| What you are asked to do |
In the data below, count every line that holds the string "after" and reply with the number alone.

[[ Recorded information, beginning ]]

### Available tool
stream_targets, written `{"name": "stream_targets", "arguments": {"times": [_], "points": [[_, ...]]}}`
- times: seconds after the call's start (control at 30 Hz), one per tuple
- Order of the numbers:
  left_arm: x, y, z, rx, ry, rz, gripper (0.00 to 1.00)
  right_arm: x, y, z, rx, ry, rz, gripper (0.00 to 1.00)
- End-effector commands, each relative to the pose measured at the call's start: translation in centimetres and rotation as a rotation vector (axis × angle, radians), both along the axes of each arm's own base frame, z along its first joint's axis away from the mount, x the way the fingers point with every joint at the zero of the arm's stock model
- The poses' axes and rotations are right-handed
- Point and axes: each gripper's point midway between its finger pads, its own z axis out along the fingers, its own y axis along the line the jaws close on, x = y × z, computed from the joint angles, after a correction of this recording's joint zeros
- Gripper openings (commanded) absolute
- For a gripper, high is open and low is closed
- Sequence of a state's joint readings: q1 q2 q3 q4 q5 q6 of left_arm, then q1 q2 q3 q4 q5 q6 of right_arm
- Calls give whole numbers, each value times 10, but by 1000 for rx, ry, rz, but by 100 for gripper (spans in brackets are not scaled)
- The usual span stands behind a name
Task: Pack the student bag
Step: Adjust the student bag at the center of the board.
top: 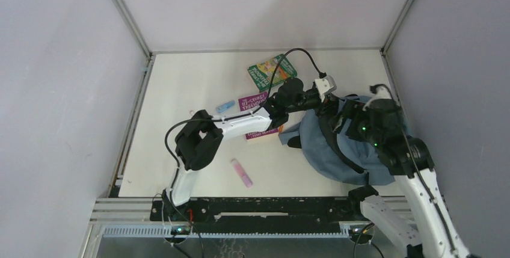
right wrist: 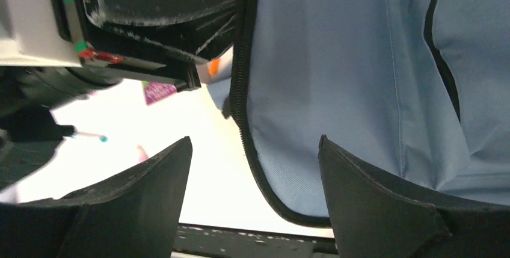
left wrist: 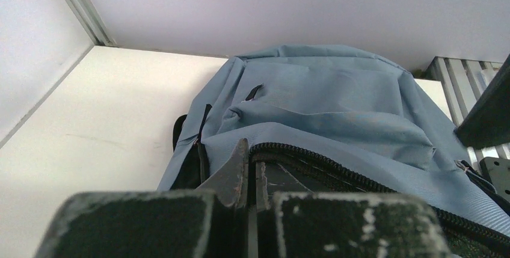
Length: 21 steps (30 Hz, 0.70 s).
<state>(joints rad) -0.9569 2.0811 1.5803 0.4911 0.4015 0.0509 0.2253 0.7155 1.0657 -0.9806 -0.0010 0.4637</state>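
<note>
Student bag of soft blue fabric, black toothed zip rim pinched tight by left gripper; right gripper wide.

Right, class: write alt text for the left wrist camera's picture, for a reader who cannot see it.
The left gripper, seen from close behind, is shut on the black zip edge of the dusty-blue student bag, which fills the middle of the view. A white table lies to the left, with a pale wall behind.
</note>
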Motion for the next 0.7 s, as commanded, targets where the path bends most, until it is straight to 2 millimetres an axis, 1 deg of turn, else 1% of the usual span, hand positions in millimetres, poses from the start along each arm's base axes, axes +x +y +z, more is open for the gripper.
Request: {"name": "stream_targets", "arguments": {"times": [0.0, 0.03, 0.07, 0.2, 0.23, 0.3, 0.37, 0.4, 0.43, 0.47, 0.53, 0.57, 0.63, 0.67], "points": [[-5, 10, 72, -138, -85, -11, 0, 15, -11, 4, -237, -39, -50, 86], [-6, 10, 73, -140, -87, -12, 0, 16, -8, -1, -272, -21, -36, 87], [-7, 10, 74, -142, -88, -15, 0, 19, -8, -5, -318, -4, -43, 87], [-9, 13, 76, -154, -93, -23, 0, 33, -15, -20, -436, 51, -96, 86], [-10, 14, 74, -154, -92, -26, 0, 37, -16, -23, -459, 55, -107, 84], [-13, 16, 75, -163, -101, -35, 0, 44, -18, -20, -477, 38, -123, 83], [-16, 17, 73, -163, -106, -46, 0, 51, -19, -20, -489, 24, -136, 79], [-17, 17, 74, -164, -107, -53, 0, 54, -20, -19, -485, 19, -144, 74], [-19, 18, 75, -165, -109, -57, 0, 57, -22, -19, -485, 15, -153, 66], [-20, 19, 74, -164, -111, -61, 0, 59, -24, -19, -479, 12, -159, 52], [-21, 21, 74, -166, -111, -59, 0, 61, -29, -20, -457, 18, -173, 7], [-19, 23, 75, -169, -111, -51, 7, 60, -33, -19, -438, 19, -183, 0], [-16, 29, 77, -175, -96, -34, 43, 59, -35, -16, -385, 5, -172, 0], [-15, 32, 76, -178, -89, -24, 57, 58, -35, -14, -353, -6, -164, 0]]}}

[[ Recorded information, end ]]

| Answer box |
2